- [WHAT NEEDS TO BE DONE]
Filter this listing down to the lines that contain the word "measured", and copy them.

- [DATA SEGMENT]
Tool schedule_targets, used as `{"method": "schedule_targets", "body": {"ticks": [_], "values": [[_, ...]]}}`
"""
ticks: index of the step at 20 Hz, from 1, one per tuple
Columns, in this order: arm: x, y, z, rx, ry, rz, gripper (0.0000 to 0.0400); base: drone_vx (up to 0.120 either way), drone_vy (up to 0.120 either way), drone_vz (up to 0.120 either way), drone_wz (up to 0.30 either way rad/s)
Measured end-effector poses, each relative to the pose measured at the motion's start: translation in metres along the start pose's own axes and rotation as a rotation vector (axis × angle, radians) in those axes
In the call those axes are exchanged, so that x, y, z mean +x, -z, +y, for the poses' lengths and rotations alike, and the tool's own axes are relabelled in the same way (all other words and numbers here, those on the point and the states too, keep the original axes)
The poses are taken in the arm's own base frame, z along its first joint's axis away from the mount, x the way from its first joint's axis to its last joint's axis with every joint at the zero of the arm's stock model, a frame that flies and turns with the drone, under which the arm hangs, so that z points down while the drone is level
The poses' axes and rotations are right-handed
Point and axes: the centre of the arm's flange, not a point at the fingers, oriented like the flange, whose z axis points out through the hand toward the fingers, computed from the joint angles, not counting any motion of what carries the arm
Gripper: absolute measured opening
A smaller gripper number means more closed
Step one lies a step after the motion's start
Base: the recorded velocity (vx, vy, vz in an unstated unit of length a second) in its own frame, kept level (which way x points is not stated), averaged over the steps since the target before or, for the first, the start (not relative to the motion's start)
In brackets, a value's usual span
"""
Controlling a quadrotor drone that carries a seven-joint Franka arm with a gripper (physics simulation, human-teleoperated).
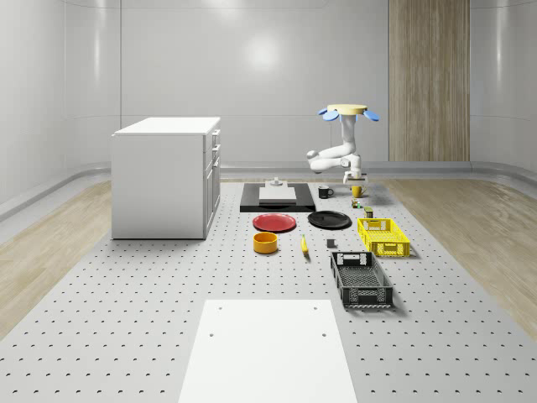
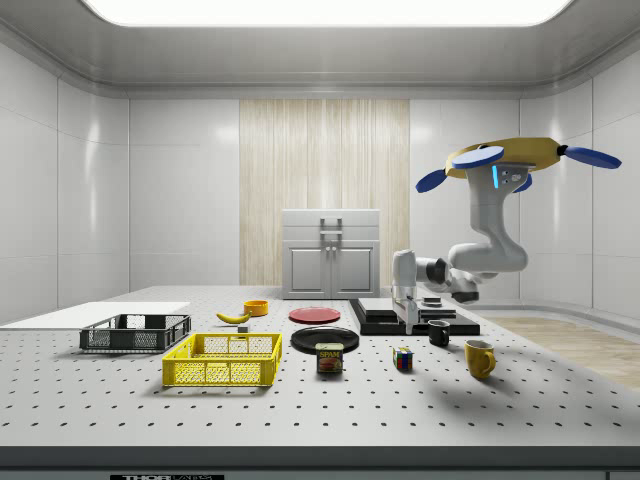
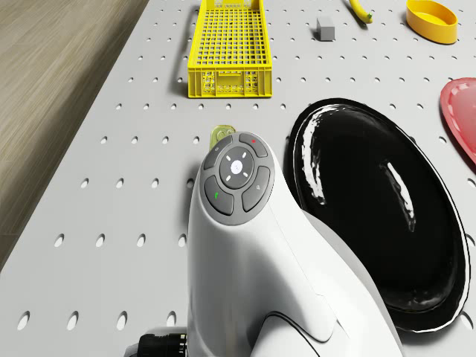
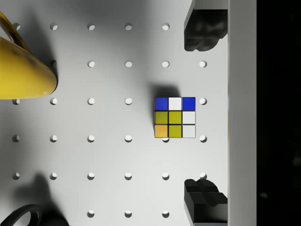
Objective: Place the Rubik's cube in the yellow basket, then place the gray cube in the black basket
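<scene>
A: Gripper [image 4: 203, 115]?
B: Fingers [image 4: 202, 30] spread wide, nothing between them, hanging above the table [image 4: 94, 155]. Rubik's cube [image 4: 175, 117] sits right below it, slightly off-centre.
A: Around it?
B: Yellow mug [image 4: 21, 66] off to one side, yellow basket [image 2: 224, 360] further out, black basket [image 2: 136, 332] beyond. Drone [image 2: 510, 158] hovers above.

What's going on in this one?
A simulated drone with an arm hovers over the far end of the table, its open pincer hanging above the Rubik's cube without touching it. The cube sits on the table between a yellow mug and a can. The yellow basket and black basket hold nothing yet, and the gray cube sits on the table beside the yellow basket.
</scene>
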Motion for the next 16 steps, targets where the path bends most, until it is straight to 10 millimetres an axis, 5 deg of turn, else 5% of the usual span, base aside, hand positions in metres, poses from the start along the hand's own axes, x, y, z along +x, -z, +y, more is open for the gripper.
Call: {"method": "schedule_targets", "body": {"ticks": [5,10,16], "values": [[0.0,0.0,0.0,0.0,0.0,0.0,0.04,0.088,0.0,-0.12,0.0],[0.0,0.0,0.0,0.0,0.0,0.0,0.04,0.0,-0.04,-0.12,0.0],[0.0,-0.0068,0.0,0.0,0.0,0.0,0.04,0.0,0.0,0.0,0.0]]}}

- [RESULT FOR THIS TASK]
Measured end-effector poses, each relative to the pose measured at the motion's start: translation in metres along the start pose's own axes and rotation as a rotation vector (axis × angle, radians) in those axes
Gripper: absolute measured opening

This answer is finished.